EXERCISE DIRECTIONS: What you return must match the records word for word, except that pictures are dropped.

DATA FOR THE TASK:
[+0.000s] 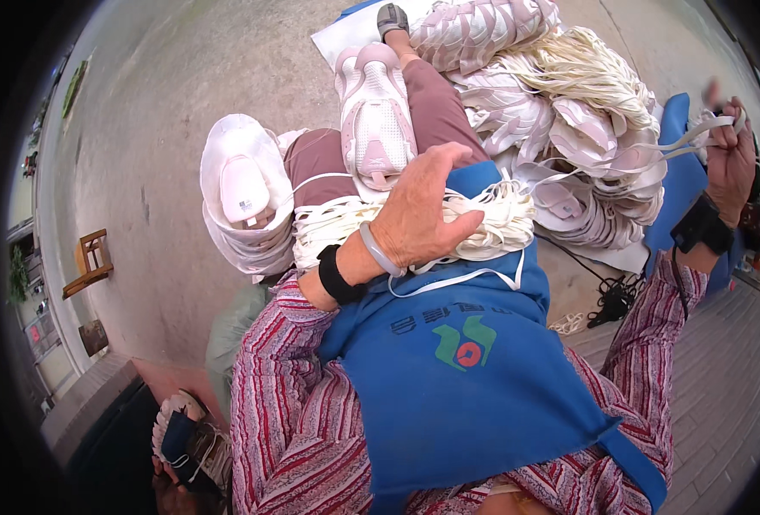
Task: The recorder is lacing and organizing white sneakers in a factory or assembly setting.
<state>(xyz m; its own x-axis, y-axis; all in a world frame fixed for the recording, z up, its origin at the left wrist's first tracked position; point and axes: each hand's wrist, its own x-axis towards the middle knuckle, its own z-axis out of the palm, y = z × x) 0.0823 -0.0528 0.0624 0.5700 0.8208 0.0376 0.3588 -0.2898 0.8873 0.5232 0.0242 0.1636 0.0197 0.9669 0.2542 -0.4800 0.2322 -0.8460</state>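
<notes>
A seated person's left hand [418, 215] presses flat, fingers spread and loosely curled, on a bundle of white shoelaces [491, 219] heaped on the blue apron [457, 378] across the lap. The right hand [730, 159], raised well apart, pinches a single flat white lace [689, 137] drawn taut from the pile of pale pink shoe uppers [569, 154]. A finished pink sneaker [373, 120] rests on the knee. Pulling one strand cleanly likely depends on keeping the bundle pinned so the others do not tangle.
</notes>
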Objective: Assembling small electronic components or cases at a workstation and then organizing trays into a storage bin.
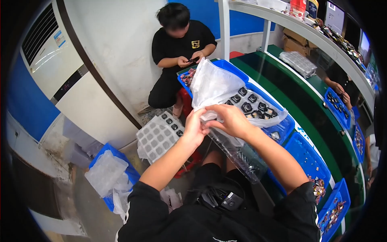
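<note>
Both my hands are closed on a white translucent plastic bag [211, 82], side by side near its lower edge. My left hand [194, 128] pinches it at the left, and my right hand [231, 121] grips it with thumb and fingers at the right. Most of the gripped edge is hidden by the fingers. Just beyond my right hand, several small black square modules with round centres [246, 107] lie on white plastic in a blue bin [285, 128]. Beneath my hands slants a clear plastic tray [234, 151].
A person in black [183, 44] sits across, handling a small dark object. At left, a white moulded tray [155, 139] holds several black parts. A blue crate [133, 171] on the floor holds plastic trays. Blue bins [300, 149] line the green conveyor [278, 86] under a metal shelf [258, 12].
</note>
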The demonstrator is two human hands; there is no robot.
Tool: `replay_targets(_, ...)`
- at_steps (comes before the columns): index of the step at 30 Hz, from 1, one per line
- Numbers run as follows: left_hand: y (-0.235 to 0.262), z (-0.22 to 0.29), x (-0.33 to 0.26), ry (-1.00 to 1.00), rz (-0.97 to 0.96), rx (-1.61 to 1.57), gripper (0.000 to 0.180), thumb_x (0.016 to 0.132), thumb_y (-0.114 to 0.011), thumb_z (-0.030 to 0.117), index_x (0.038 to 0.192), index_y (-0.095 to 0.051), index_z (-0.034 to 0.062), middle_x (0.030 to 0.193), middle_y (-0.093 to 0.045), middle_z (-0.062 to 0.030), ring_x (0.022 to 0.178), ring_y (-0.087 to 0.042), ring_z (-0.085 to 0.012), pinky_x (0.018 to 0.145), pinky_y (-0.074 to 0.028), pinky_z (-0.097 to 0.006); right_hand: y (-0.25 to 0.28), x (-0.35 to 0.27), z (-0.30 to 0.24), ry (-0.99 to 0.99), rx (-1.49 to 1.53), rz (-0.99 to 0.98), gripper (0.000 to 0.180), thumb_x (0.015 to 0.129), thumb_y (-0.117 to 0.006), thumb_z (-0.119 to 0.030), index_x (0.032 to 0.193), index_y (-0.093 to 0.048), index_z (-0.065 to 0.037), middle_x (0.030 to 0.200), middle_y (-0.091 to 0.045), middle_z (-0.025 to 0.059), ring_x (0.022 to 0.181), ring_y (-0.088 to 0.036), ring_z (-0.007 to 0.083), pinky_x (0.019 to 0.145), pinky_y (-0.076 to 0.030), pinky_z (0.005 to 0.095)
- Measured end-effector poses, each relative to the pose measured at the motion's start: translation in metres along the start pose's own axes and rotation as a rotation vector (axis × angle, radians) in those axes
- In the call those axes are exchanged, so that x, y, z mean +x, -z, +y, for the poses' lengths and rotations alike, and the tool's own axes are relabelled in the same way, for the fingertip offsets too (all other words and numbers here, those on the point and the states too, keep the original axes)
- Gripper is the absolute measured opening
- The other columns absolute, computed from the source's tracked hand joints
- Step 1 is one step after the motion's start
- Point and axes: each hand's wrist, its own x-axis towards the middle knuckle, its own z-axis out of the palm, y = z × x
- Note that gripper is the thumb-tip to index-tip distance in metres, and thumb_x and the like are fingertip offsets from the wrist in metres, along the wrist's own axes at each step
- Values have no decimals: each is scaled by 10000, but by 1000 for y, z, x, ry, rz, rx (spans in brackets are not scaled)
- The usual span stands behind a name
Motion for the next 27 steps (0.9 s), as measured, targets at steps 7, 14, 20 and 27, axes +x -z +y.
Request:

SOLUTION TO THIS PROBLEM:
[+0.000s] 
Task: The recorder is lacing and organizing white sneakers in a factory or assembly setting.
<state>(xyz m; its own x-axis, y-axis; all in a world frame fixed for the recording, z up, its origin at the left wrist's first tracked position; point and axes: each hand's wrist, its own x-axis towards the middle knuckle, its own z-axis out of the palm, y = z × x) 0.0823 -0.0528 0.0624 0.5700 0.8208 0.0376 0.3588 -0.2898 0.8873 0.5232 0.0242 0.1636 0.0197 0.9669 0.2542 -0.4800 0.2322 -0.8460</state>
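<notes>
A seated person's left hand [418, 215] presses flat, fingers spread and loosely curled, on a bundle of white shoelaces [491, 219] heaped on the blue apron [457, 378] across the lap. The right hand [730, 159], raised well apart, pinches a single flat white lace [689, 137] drawn taut from the pile of pale pink shoe uppers [569, 154]. A finished pink sneaker [373, 120] rests on the knee. Pulling one strand cleanly likely depends on keeping the bundle pinned so the others do not tangle.
</notes>
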Objective: Assembling small electronic components or cases at a workstation and then organizing trays into a storage bin.
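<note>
Both my hands are closed on a white translucent plastic bag [211, 82], side by side near its lower edge. My left hand [194, 128] pinches it at the left, and my right hand [231, 121] grips it with thumb and fingers at the right. Most of the gripped edge is hidden by the fingers. Just beyond my right hand, several small black square modules with round centres [246, 107] lie on white plastic in a blue bin [285, 128]. Beneath my hands slants a clear plastic tray [234, 151].
A person in black [183, 44] sits across, handling a small dark object. At left, a white moulded tray [155, 139] holds several black parts. A blue crate [133, 171] on the floor holds plastic trays. Blue bins [300, 149] line the green conveyor [278, 86] under a metal shelf [258, 12].
</note>
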The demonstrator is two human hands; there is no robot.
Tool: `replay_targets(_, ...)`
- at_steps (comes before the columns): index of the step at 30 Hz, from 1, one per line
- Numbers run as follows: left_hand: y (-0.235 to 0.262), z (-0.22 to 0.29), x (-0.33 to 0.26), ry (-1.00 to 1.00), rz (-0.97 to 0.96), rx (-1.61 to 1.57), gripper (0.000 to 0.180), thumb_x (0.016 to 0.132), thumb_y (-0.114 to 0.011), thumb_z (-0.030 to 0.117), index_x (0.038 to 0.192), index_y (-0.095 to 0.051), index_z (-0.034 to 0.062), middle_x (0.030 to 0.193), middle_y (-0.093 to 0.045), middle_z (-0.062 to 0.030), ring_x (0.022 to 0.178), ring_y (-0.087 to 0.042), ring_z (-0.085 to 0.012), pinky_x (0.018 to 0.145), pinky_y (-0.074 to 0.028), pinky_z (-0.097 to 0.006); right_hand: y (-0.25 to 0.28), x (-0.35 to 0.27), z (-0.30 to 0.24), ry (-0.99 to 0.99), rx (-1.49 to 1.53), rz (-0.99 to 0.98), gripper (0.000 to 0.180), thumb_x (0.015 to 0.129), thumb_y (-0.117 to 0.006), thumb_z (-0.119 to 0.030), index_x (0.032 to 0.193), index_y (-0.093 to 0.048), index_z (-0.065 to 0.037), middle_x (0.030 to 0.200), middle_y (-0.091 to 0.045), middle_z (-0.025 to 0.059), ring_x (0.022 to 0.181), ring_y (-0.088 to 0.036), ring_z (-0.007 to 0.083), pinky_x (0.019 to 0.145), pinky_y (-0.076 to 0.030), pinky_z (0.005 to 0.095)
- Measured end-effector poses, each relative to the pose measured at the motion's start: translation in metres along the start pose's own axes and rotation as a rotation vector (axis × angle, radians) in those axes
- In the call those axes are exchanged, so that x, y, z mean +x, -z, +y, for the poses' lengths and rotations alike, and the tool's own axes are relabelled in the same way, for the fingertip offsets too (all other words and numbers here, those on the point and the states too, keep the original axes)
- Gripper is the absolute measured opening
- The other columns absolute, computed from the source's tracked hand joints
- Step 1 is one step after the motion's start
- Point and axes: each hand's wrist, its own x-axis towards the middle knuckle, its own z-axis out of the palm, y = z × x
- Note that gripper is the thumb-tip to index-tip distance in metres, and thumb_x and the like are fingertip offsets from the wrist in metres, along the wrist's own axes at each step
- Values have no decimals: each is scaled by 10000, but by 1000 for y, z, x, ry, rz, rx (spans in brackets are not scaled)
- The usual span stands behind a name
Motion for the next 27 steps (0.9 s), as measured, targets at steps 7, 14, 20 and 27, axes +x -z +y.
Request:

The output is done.